Modelling and configuration control of wing-shaped bi-stable piezoelectric composites under aerodynamic loads

• Published in: Aerospace science and technology Vol. 29; no. 1; pp. 453 - 461
• Main Authors: Arrieta, Andres F., Bilgen, Onur, Friswell, Michael I., Ermanni, Paolo
• Format: Journal Article
• Language: English
• Published: Issy-les-Moulineaux Elsevier Masson SAS 01.08.2013; Elsevier
• Subjects: Aerodynamic loads; Approximation; Bi-stable wing; Buckling; Dynamic response; Exact sciences and technology; Fundamental areas of phenomenology (including applications); Mathematical analysis; Modelling; Morphing; Physics; Piezoelectricity; Snap-through; Solid mechanics; Static elasticity (thermoelasticity...); Strategy; Structural and continuum mechanics; Unsymmetric composite; Vibration, mechanical wave, dynamic stability (aeroelasticity, vibration control...); Unsymmetric composite; Morphing; Bi-stable wing; Snap-through; Energy consumption; Wing; Variable geometry; Vibration; Modal analysis; Wind tunnel test; Aerodynamic force; Experimental study; Modeling; Composite material; Cantilever beam; Bistability; Piezoelectric materials; Buckling
• ISSN: 1270-9638; 1626-3219
• DOI: 10.1016/j.ast.2013.05.004

Bi-stable composites have been considered for morphing applications thanks to their ability to hold two statically stable shapes with no energy consumption.

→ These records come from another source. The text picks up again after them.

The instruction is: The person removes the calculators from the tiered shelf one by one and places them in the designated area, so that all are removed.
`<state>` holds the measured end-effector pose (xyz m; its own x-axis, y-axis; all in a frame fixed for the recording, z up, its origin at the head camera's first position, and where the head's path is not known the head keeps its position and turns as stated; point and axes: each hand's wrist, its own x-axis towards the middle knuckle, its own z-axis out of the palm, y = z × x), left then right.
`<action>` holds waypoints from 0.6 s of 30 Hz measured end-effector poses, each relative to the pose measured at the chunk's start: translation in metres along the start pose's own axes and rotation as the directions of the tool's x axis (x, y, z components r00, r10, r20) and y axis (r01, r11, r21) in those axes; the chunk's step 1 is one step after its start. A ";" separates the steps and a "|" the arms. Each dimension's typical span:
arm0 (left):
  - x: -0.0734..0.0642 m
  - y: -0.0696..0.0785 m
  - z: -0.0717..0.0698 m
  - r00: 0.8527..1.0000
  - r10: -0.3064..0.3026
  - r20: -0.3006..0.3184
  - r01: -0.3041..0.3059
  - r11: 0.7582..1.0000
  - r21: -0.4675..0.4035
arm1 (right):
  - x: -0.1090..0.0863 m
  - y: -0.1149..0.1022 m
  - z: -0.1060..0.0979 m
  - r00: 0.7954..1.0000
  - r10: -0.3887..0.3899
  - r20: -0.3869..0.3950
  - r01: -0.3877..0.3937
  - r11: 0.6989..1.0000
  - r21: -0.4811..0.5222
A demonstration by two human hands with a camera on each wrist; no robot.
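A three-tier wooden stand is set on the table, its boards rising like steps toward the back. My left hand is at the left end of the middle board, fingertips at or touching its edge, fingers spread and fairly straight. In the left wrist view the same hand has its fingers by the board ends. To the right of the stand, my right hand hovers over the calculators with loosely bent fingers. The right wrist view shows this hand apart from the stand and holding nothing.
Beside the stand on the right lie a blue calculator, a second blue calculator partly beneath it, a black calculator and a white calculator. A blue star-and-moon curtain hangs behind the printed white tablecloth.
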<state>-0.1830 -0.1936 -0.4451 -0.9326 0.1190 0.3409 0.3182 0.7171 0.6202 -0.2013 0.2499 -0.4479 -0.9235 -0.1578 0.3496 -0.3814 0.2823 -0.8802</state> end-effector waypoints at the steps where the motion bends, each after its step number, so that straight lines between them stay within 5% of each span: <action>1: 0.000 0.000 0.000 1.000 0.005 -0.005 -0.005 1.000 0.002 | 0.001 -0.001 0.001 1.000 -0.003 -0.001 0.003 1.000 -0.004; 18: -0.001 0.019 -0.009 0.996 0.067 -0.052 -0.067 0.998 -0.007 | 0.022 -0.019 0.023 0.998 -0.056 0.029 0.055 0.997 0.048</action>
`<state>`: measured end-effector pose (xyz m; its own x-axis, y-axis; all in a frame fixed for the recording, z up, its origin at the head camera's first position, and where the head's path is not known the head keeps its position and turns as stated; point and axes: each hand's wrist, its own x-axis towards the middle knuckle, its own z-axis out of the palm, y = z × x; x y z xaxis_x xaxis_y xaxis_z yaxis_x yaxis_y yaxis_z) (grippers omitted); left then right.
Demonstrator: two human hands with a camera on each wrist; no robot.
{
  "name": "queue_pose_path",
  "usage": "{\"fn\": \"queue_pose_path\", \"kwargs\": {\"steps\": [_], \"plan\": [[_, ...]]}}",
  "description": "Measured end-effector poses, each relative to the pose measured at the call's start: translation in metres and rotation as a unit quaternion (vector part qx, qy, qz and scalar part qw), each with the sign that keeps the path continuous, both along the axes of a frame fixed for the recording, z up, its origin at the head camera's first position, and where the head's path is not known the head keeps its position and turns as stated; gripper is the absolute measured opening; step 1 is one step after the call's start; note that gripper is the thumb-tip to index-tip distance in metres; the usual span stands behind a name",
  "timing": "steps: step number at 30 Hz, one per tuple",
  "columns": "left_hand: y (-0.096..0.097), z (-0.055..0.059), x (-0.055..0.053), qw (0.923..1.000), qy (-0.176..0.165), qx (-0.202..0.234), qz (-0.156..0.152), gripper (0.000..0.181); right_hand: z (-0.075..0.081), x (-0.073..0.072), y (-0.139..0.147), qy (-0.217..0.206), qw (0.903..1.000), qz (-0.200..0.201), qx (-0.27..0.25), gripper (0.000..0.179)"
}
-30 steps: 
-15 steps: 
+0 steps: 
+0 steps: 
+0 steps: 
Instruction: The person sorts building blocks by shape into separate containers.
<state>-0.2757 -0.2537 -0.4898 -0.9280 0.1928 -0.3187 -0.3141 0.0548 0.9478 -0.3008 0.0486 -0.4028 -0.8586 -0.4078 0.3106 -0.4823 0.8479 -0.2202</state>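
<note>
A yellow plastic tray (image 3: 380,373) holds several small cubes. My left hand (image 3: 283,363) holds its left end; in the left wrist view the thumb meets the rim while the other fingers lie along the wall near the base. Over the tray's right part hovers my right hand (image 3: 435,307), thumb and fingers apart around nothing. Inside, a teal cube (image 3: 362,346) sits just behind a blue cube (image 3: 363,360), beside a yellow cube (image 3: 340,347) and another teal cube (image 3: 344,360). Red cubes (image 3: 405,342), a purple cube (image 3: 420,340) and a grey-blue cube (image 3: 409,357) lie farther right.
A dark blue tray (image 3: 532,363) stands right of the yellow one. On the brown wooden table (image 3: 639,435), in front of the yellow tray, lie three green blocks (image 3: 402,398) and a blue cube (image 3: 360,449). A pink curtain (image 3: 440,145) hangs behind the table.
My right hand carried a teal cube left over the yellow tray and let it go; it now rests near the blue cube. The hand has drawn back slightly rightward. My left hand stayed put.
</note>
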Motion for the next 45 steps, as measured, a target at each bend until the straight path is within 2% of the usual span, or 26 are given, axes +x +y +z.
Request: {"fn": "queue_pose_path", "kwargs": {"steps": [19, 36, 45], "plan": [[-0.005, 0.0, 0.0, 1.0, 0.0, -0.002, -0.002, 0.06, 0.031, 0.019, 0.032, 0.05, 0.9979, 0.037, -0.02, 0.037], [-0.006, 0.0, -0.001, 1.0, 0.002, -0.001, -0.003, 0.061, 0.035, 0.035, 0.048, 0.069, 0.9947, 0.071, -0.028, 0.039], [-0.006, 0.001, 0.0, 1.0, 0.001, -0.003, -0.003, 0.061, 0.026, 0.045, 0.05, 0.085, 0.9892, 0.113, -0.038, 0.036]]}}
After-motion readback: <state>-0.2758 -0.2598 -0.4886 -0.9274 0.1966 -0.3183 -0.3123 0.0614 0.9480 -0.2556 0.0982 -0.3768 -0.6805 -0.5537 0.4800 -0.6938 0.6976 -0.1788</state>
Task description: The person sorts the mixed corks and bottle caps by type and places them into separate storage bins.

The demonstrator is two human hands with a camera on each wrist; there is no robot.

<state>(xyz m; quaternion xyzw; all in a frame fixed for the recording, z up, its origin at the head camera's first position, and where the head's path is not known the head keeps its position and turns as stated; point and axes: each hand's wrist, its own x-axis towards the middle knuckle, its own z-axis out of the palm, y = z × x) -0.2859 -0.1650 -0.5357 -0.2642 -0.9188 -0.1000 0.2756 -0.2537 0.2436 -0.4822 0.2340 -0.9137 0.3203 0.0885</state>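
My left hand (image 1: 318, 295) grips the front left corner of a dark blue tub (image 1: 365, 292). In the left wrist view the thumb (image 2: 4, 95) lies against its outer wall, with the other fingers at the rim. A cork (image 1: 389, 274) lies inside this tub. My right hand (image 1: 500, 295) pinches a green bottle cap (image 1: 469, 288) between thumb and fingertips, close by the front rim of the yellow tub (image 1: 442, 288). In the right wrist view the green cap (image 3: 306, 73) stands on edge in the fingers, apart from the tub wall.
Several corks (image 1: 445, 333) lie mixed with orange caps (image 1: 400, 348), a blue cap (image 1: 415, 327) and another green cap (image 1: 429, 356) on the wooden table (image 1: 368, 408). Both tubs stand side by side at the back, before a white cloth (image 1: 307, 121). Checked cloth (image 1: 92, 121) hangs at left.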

In this paper, the modelling of the dynamic response of cantilevered wing-shaped bi-stable composites is presented. To this end, an analytical model approximating the dynamic response about each statically stable shape of wing-shaped bi-stable composites is derived. Theoretical modal properties are obtained to attain or stabilise a desired configuration following a previously introduced resonant control strategy. The resonant control technique is evaluated for a wing-shaped bi-stable composite subject to aerodynamic loads. Wind tunnel experiments are conducted on a wing-shaped specimen showing the ability of the control strategy to stabilise or attain a desired stable shape under aerodynamic loads.